DD’un autre côté, la question centrale est à la fois quantitative et culturelle. Pour faire rapide, l’urgence est évidemment d’abord à l’arrêt énergique de l’immigration. Sans cet arrêt, aucune perspective d’intégration et encore moins d’assimilation n’est crédible. Le point suivant est justement l’assimilation des populations présentes, assimilation plus qu’intégration car cette dernière peut se comprendre comme la cohabitation de communautés distinctes, du moment que cela reste dans l’ensemble paisible. Or cette perspective n’est pas crédible sur la durée. Inversement, assimilation ne signifie pas automatiquement élimination radicale de toute spécificité ; l’important est de nourrir les éléments essentiels de la culture commune d’une part, la loyauté et la fidélité à l’égard de la communauté nationale de l’autre.

Ce n’est certainement pas en brandissant le spectre de la guerre civile qu’on peut y parvenir, mais par une série de mesures exigeantes : suppression du droit du sol, perte de nationalité dans le cas de comportements dissidents (terrorisme évidemment, agitation nationaliste sur la base du pays d’origine etc.) et expulsion, contrôle lors de l’octroi de la nationalité avec périodes probatoires avant et après, etc.
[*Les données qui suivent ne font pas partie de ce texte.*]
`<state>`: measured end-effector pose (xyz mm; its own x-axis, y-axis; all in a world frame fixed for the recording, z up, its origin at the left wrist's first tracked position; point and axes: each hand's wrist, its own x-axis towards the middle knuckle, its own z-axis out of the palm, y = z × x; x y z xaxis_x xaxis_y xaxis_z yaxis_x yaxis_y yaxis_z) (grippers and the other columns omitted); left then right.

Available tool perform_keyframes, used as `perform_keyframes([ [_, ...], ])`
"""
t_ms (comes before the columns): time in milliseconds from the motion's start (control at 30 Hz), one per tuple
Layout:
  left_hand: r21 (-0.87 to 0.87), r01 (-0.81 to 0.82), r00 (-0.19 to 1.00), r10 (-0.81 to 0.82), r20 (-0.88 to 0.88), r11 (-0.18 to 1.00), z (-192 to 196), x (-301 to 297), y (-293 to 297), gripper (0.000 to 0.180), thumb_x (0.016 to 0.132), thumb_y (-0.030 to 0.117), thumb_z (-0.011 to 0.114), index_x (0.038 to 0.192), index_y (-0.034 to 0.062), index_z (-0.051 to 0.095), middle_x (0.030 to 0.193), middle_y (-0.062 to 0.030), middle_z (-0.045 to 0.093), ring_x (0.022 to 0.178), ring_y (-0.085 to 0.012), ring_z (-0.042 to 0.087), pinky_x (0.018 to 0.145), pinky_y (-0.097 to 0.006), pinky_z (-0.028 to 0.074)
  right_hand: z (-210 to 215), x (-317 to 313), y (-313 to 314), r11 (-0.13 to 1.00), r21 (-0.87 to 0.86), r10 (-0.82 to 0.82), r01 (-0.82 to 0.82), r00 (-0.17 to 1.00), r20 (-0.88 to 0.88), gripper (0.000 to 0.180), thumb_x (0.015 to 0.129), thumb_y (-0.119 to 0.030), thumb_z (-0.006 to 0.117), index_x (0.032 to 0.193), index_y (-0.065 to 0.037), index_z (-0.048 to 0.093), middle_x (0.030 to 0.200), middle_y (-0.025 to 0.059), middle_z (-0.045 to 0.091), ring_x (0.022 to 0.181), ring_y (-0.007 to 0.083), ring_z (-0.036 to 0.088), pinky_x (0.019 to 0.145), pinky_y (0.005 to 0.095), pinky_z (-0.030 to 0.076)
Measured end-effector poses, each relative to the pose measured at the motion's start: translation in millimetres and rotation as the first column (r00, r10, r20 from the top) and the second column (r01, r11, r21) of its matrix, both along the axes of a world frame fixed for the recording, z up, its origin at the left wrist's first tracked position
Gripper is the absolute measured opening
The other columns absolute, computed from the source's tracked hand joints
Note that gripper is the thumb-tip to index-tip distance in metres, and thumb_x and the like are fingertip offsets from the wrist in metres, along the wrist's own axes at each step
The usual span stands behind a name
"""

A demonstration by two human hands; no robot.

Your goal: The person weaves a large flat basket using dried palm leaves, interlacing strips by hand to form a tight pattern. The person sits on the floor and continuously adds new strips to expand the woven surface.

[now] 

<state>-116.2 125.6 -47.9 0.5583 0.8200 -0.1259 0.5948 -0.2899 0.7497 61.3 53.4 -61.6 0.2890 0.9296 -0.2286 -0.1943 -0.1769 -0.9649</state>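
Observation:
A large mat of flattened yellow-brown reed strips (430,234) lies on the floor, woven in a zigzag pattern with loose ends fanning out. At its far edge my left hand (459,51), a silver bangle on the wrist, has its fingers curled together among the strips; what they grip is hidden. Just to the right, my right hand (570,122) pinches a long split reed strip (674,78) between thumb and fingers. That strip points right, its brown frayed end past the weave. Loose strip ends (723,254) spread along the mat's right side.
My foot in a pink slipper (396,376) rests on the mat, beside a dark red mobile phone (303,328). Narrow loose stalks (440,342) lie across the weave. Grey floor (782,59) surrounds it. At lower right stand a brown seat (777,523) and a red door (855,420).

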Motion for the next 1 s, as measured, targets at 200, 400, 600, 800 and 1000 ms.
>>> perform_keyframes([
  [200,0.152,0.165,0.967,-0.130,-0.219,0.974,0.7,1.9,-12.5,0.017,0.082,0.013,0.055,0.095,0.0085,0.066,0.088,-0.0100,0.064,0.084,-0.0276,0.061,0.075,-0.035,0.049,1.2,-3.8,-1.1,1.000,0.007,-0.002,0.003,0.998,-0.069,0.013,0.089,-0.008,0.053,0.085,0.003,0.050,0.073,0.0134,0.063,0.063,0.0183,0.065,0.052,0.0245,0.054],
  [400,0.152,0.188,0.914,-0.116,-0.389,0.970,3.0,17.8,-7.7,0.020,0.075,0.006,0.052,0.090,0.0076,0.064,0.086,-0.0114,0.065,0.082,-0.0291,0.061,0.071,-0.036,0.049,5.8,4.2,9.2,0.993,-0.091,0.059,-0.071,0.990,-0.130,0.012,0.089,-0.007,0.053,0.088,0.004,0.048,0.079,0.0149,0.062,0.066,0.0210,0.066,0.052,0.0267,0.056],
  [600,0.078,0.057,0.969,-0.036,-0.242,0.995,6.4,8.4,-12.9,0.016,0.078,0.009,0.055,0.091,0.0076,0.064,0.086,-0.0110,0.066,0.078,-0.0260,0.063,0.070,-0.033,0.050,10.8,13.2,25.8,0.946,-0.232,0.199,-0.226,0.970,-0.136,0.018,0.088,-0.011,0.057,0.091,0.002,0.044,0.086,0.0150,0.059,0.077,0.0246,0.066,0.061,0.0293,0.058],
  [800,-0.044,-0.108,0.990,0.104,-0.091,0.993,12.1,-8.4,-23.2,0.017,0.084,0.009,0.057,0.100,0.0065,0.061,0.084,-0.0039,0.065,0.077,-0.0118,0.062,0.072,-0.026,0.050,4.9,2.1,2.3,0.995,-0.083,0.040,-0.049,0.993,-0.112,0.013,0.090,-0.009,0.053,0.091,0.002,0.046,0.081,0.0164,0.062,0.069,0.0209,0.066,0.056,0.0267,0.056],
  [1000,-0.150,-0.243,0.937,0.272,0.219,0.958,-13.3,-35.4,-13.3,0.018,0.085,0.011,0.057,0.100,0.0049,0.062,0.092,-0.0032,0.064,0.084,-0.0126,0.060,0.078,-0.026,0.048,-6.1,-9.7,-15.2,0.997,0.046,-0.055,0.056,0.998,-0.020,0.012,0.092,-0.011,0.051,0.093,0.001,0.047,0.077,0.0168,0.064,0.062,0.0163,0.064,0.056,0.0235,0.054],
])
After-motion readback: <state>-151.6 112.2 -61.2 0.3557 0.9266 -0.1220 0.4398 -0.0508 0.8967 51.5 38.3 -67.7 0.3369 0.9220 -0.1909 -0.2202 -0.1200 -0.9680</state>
Plus évidemment des mesures d’aide à l’intégration puis à l’assimilation, et notamment une révision en profondeur des bases de l’éducation nationale, qui n’a plus rien de national bien au contraire.

Tout n’est donc pas faux dans le diagnostic d’Éric Zemmour, mais sa propension à la radicalité du propos et ses péchés mignons intellectuels le conduisent trop souvent à des déclarations incendiaires. Encore une fois, il faut combiner la lucidité de la pensée et la vigueur dans l’action avec la conscience du fait qu’il ne faut en aucun cas radicaliser les antagonismes, et toujours ouvrir une porte à ceux qui jouent le jeu de la solidarité nationale.